Ao defender apaixonadamente a livre ocupação do passeio público pela garotada, como acontecia nos bairros da gente de outrora, Jane faz uma crítica aos urbanistas modernos, que “parecem não perceber quão grande é a quantidade de adultos necessária para cuidar de crianças brincando. Parecem também não entender que espaço e equipamentos não cuidam de crianças. Estes podem ser complementos úteis, mas só pessoas cuidam de crianças e as incorporam à sociedade civilizada”.
Em outras palavras, a autora insiste que é uma tremenda neurose urbana proibir as crianças de brincarem nas calçadas, permitindo isso apenas em áreas confinadas como parques e playgrounds, por considerá-las mais seguras.
É que ela sonha com bairros mais humanos.
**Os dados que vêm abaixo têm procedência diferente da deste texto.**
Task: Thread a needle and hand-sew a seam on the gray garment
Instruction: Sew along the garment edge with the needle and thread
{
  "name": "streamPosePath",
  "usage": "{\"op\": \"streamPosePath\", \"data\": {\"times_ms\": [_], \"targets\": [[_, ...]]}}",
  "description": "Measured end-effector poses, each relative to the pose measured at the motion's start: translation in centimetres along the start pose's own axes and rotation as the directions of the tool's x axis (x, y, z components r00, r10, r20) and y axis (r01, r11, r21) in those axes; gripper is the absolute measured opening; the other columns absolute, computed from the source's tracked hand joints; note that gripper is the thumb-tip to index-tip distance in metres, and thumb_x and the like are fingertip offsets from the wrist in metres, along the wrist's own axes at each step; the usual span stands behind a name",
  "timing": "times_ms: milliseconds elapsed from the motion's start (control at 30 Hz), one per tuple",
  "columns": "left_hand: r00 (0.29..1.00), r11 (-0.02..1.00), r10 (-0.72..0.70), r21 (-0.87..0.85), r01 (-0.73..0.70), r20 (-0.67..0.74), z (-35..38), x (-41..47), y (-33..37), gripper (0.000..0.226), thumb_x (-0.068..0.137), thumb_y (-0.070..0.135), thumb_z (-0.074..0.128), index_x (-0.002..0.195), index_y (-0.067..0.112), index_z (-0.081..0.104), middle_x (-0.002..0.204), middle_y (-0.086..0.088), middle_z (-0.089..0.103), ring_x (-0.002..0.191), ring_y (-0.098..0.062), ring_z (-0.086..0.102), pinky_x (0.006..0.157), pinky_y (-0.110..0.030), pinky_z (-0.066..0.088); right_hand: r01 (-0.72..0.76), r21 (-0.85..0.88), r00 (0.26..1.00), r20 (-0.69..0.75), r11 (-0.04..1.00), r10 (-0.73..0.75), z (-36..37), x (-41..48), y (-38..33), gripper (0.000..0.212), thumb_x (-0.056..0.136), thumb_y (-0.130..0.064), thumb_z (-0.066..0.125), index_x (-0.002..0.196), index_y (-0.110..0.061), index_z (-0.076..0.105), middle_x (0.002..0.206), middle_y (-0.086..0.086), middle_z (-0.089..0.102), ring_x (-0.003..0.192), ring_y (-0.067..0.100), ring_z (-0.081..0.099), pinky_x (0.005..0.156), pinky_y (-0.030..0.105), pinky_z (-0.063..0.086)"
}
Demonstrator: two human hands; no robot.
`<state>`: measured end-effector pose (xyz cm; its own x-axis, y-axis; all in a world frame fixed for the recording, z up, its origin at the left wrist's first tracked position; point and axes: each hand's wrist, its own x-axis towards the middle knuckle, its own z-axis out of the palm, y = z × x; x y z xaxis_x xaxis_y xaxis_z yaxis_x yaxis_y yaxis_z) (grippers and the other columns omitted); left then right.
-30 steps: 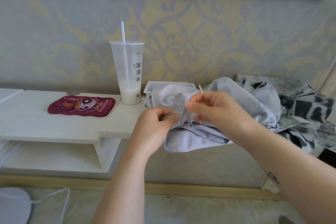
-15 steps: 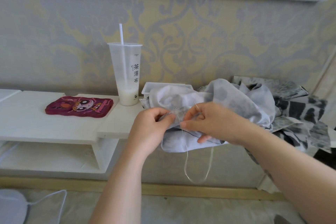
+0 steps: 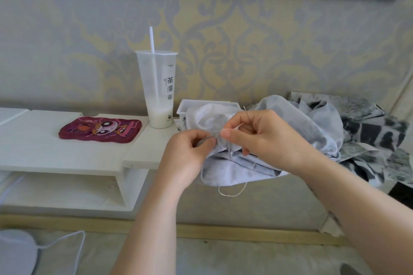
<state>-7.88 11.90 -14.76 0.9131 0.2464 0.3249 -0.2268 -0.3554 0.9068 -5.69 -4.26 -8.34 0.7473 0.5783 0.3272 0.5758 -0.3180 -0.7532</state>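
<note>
The gray garment (image 3: 297, 123) lies bunched on the white shelf (image 3: 44, 152) and hangs over its front edge. My left hand (image 3: 187, 152) pinches a fold of the cloth between thumb and fingers. Just to its right, my right hand (image 3: 263, 138) pinches the thin needle (image 3: 245, 112), whose end sticks up above the fingers. A pale thread (image 3: 232, 193) runs down from the pinched spot and hangs in a loop below the garment's lower edge.
A tall plastic cup (image 3: 157, 89) with a straw and a little milky drink stands behind my left hand. A dark red cartoon phone case (image 3: 100, 128) lies to the left. A white box (image 3: 185, 107) sits behind the garment, patterned dark cloth (image 3: 375, 136) to the right.
My right hand dropped from its raised pull back to the cloth beside my left hand. The thread went slack into a hanging loop, which is now shorter. The needle end points upward again.
</note>
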Motion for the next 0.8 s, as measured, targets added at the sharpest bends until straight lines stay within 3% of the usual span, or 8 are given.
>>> {"op": "streamPosePath", "data": {"times_ms": [67,167,300,433,533,667,733,800], "targets": [[1.0,1.0,0.01,0.029,-0.01,-0.005,-0.1,0.0,0.0,0.018,0.088,0.022,0.063,0.083,0.005,0.068,0.073,-0.008,0.065,0.069,-0.02,0.057,0.064,-0.029,0.042,-0.148,-0.036,0.986,0.071,0.988,0.15,-0.3,0.2,0.2,0.017,0.091,-0.034,0.058,0.103,-0.022,0.061,0.051,-0.013,0.05,0.049,0.007,0.054,0.055,0.013,0.048],[0.999,0.996,0.033,0.087,-0.03,-0.027,-0.4,-0.2,0.1,0.009,0.089,0.021,0.063,0.087,0.017,0.071,0.085,-0.005,0.072,0.083,-0.019,0.065,0.069,-0.023,0.046,-0.283,-0.183,0.952,0.064,0.941,0.299,-0.3,0.7,1.9,0.027,0.091,-0.04,0.056,0.113,-0.024,0.054,0.069,-0.007,0.062,0.059,0.011,0.067,0.073,0.028,0.055],[0.998,0.987,0.053,0.156,-0.047,-0.033,-0.3,-0.3,0.2,0.01,0.089,0.022,0.063,0.087,0.016,0.071,0.082,-0.001,0.071,0.079,-0.016,0.064,0.066,-0.019,0.046,-0.291,-0.225,0.957,-0.077,0.93,0.281,-0.3,1.1,4.2,0.019,0.093,-0.027,0.057,0.084,-0.011,0.057,0.063,0.005,0.061,0.05,0.012,0.056,0.054,0.017,0.047],[0.999,0.981,0.038,0.19,-0.03,-0.038,0.4,-0.2,-0.1,0.011,0.089,0.02,0.063,0.087,0.015,0.072,0.082,0.001,0.072,0.081,-0.015,0.065,0.071,-0.026,0.048,-0.308,-0.176,0.944,-0.177,0.935,0.277,0.0,1.3,5.8,0.02,0.089,-0.024,0.064,0.074,-0.015,0.056,0.042,-0.009,0.052,0.038,0.0,0.046,0.043,0.007,0.036],[0.998,0.979,0.032,0.203,-0.019,-0.061,0.7,0.0,-0.2,0.011,0.089,0.021,0.063,0.085,0.017,0.072,0.078,0.003,0.071,0.077,-0.011,0.064,0.066,-0.02,0.047,-0.282,-0.179,0.947,-0.209,0.942,0.244,0.2,1.5,6.2,0.015,0.088,-0.027,0.063,0.083,-0.019,0.052,0.037,-0.014,0.048,0.041,-0.001,0.047,0.048,0.01,0.037],[0.999,0.984,0.006,0.178,0.002,-0.048,0.7,0.0,-0.1,0.011,0.089,0.021,0.062,0.084,0.019,0.072,0.076,0.007,0.071,0.07,-0.001,0.062,0.058,-0.008,0.043,-0.243,-0.036,0.947,-0.223,0.969,0.23,0.6,1.2,5.3,0.017,0.098,-0.026,0.04,0.113,-0.02,0.049,0.052,-0.013,0.047,0.048,0.003,0.042,0.059,0.031,0.043],[0.999,0.99,-0.02,0.141,0.027,-0.047,0.7,0.0,-0.1,0.011,0.089,0.019,0.063,0.081,0.02,0.072,0.076,0.008,0.071,0.069,0.001,0.062,0.058,-0.007,0.042,-0.169,-0.011,0.96,-0.23,0.986,0.162,0.8,1.1,4.4,0.024,0.099,-0.018,0.032,0.113,-0.022,0.052,0.046,-0.015,0.044,0.045,0.003,0.04,0.056,0.034,0.044],[0.998,0.995,-0.045,0.082,0.05,-0.052,0.7,0.0,0.0,0.011,0.088,0.017,0.064,0.079,0.021,0.071,0.076,0.005,0.072,0.068,-0.002,0.064,0.059,-0.01,0.045,-0.08,-0.04,0.972,-0.227,0.996,0.068,0.8,1.2,3.4,0.027,0.099,-0.012,0.032,0.105,-0.022,0.057,0.047,-0.014,0.046,0.043,0.003,0.04,0.052,0.026,0.043]]}}
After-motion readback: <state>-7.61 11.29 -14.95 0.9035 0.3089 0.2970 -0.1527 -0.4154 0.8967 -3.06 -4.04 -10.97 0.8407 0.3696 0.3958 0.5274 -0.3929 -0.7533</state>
Bairros com largas calçadas ocupadas por seres humanos solidários, capazes de cuidar das crianças que naturalmente se divertem correndo ou andando de bicicleta, por exemplo, mesmo que não tenham com elas relação de parentesco. Ou seja, uma vida local centrada na convivência comunitária: “as pessoas devem assumir um pouquinho de responsabilidade pública pelas outras, mesmo que não tenham relações com elas”, defende Jane.
Claro que entre a utopia da especialista em urbanismo e a realidade concreta das nossas esquinas existe um colossal abismo. Dificilmente vamos encontrar crianças brincando nas calçadas ricas e incluídas socialmente como no Alto da Lapa. Quanto menos encontraremos olhos atentos e vigilantes de alguém que não lhes é próximo. Cena como essa poderemos ver, em parte, nas calçadas da exclusão: nas áreas de subhabitação da Lapa, Leopoldina e Jaguaré, onde a criançada brinca solta, mas igualmente não está sob a vigilância de adultos capazes de assumir a responsabilidade pelo que está acontecendo nas ruas.
O fato é que nem toda calçada é desumana. Nem todo playground é um paraíso. São apenas equipamentos. Quem tem a capacidade de lhes dar vida;moldá-los com cidadania somos nós, desde que saibamos ser “um pouquinho responsável pelos outros”.